More telling than Juniper’s removal to the nursery, Saffy always thought, was the way in which she’d dragged an invisible cape of curious glamour after her. The attic, an outpost in the castle, the place to which children had traditionally been banished until by age or attribute they were deemed worthy of adult regard, a room of low ceilings and feisty mice, skull-freezing winters and simmering summers, the outlet through which all chimneys passed on their way to freedom, suddenly seemed to hum. People with no reason at all to subject themselves to the climb began to gravitate to the nursery. ‘Just going to pop my head in,’ they would say, before disappearing up the staircase, only to reappear somewhat sheepishly an hour or so later. Saffy and Percy would exchange an amused glance and entertain one another with guesses as to what on earth the poor unwitting guest had been doing up there when one thing was certain: Juniper had not been playing hostess. It wasn’t that their little sister was rude, only that she wasn’t particularly affable either, and there was no company she enjoyed as much as her own. Which was a good thing, given that she’d been afforded very little opportunity to meet anyone else. There were no cousins her age, no family friends, and Daddy had insisted she should be educated at home. The best Saffy and Percy could figure out was that Juniper ignored her visitors completely, leaving them to potter unfettered in the busy chaos of her room until finally they tired sufficiently and took it upon themselves to leave. It was one of Juniper’s strangest, most indefinable gifts and one she’d possessed all her life: a magnetism so strong it was worthy of study and medical categorization. Even people who didn’t like Juniper wanted to be liked by her.

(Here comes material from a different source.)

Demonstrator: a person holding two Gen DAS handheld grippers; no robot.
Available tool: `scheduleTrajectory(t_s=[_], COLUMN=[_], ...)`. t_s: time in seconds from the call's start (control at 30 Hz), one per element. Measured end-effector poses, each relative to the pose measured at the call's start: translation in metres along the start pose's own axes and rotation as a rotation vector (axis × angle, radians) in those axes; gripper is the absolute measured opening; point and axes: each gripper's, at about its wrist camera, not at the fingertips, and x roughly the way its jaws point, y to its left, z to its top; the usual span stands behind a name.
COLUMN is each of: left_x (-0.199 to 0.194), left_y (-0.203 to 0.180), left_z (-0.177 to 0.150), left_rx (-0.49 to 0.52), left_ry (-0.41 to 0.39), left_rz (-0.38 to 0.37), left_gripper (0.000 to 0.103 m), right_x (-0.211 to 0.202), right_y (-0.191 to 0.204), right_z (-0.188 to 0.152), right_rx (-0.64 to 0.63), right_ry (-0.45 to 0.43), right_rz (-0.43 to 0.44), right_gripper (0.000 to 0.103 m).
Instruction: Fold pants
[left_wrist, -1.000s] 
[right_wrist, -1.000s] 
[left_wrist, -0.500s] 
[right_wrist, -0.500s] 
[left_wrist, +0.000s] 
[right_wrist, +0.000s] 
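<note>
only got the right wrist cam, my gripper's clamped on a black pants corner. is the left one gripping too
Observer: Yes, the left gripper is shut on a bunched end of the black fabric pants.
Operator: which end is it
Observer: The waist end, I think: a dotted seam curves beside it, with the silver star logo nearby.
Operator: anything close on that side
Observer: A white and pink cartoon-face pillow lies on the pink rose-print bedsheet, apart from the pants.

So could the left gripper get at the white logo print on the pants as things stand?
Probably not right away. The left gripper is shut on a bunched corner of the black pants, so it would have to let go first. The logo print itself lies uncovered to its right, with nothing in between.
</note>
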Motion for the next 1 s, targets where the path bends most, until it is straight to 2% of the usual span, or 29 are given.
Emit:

The last thing on Saffy’s mind, however, as she climbed the uppermost staircase for the second time that day, was unravelling the mysteries of her little sister’s charm. The storm was gathering faster than Mr Potts’s Home Guard patrol, and the attic windows were wide open. She’d noticed them when she was sitting in the henhouse, stroking Helen-Melon’s feathers and fretting over Lucy’s sudden sternness. A light’s ignition had drawn her attention and she’d glanced up to see Lucy collecting the hospital dollies from the sewing room. She’d followed the housekeeper’s progress – a shadow as she passed the second-floor window, the spill of lingering daylight as she opened the hallway door, then a minute or so’s passing before a light flickered in the upper staircase that led to the attic. And that’s when Saffy had remembered the windows. She’d opened them herself that morning in the hope that a day’s fresh air might clear away months of stagnation. It had been a fond hope and one whose fulfilment Saffy doubted, but it was better, surely, to try and fail than to throw one’s hands in the air. Now, though, with the smell of rain on the breeze, she needed to get them shut. She’d watched for the light to be extinguished in the stairwell, waited another five minutes, then, judging it safe to venture upstairs without fear of meeting Lucy, headed inside.